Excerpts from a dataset
/---

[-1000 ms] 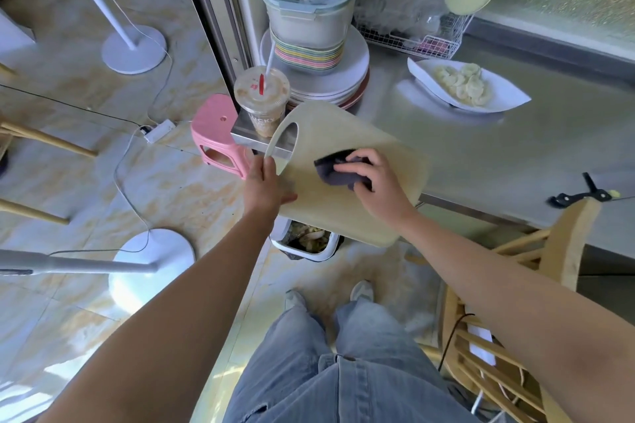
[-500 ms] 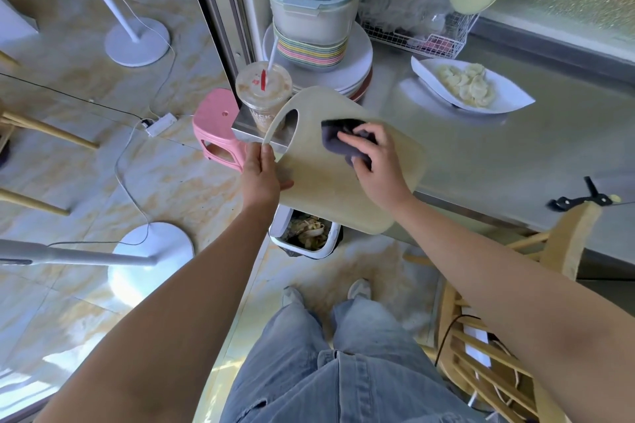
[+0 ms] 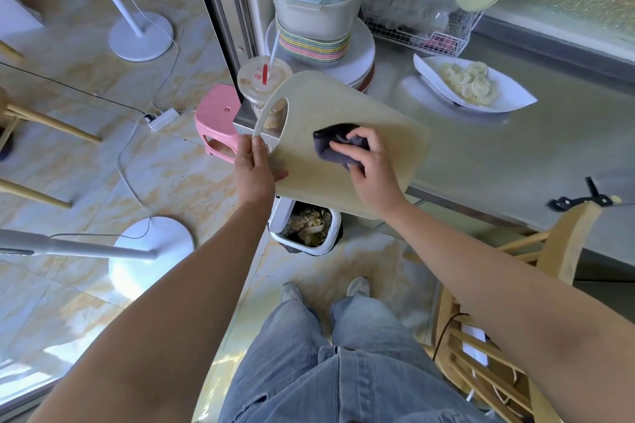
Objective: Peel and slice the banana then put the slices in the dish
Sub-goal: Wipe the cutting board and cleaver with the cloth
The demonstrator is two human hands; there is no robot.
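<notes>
We find almost no writing to read here. The one candidate is a red mark on the clear lid of the plastic cup (image 3: pixel 263 79) at the near left corner of the counter (image 3: pixel 498 154). It may be a logo, but it is too small for us to make out. A white straw stands in that cup, which holds a pale brownish drink.

The white dish (image 3: pixel 512 98) sits far right on the counter and holds the banana slices (image 3: pixel 469 82), heaped toward its middle. Far left on the counter, a pale green tub (image 3: pixel 316 15) stands on a stack of striped bowls (image 3: pixel 312 46) and white plates (image 3: pixel 357 58). White pieces lie inside the tub, though we cannot tell what they are. On the floor below the counter's edge, a white bin (image 3: pixel 279 221) holds peelings and scraps.

The cutting board (image 3: pixel 371 106) is tilted over the counter's near left corner, with the bin below its lower edge. The left hand (image 3: pixel 256 168) grips the board's left edge just below its handle slot, thumb on the face. The right hand (image 3: pixel 369 168) bunches a dark cloth (image 3: pixel 330 144) under curled fingers and presses it against the board's face.
</notes>
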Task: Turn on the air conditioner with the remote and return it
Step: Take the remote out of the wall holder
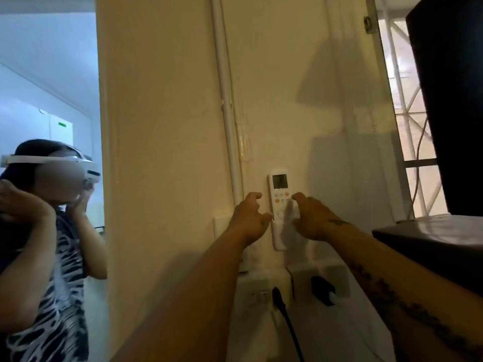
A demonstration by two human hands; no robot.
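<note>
A white remote (280, 197) with a small screen and orange buttons stands upright in a white wall holder (279, 239) on the cream wall. My left hand (249, 218) hovers just left of the remote with curled fingers apart, holding nothing. My right hand (312, 218) is just right of it, fingers curled and apart, near or brushing the remote's edge. The air conditioner is out of view.
A person wearing a white headset (56, 173) stands at the left in a doorway. Wall sockets with a black plug and cable (281, 304) sit below the holder. A dark cabinet (428, 241) and a dark panel (452, 100) stand at the right by a barred window (407, 121).
</note>
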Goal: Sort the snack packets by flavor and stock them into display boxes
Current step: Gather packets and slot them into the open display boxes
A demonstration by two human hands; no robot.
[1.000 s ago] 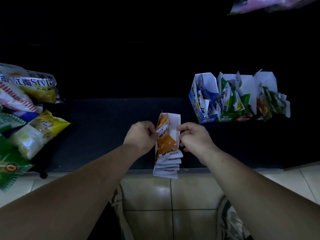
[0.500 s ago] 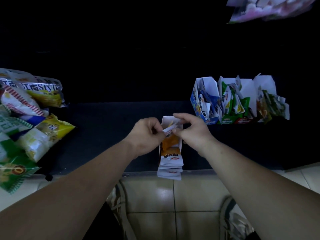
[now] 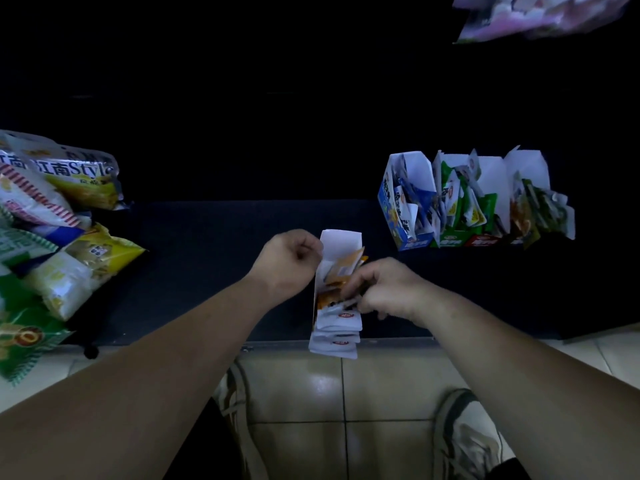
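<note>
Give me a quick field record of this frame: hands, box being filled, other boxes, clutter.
left hand: holds the left wall of the open box
right hand: fingers curled on the orange packets inside that box
box position: on the dark shelf, front end poking past its edge
filled boxes: three side by side at right: blue box, green box, third box
left side: pile of large snack bags
stage: orange packets being arranged, not finished

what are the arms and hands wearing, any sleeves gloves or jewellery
The left forearm and right forearm are bare, no sleeves in view. The left hand and right hand are ungloved; no watch, bracelet or ring shows in the dim light.
</note>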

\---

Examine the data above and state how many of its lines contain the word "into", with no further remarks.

2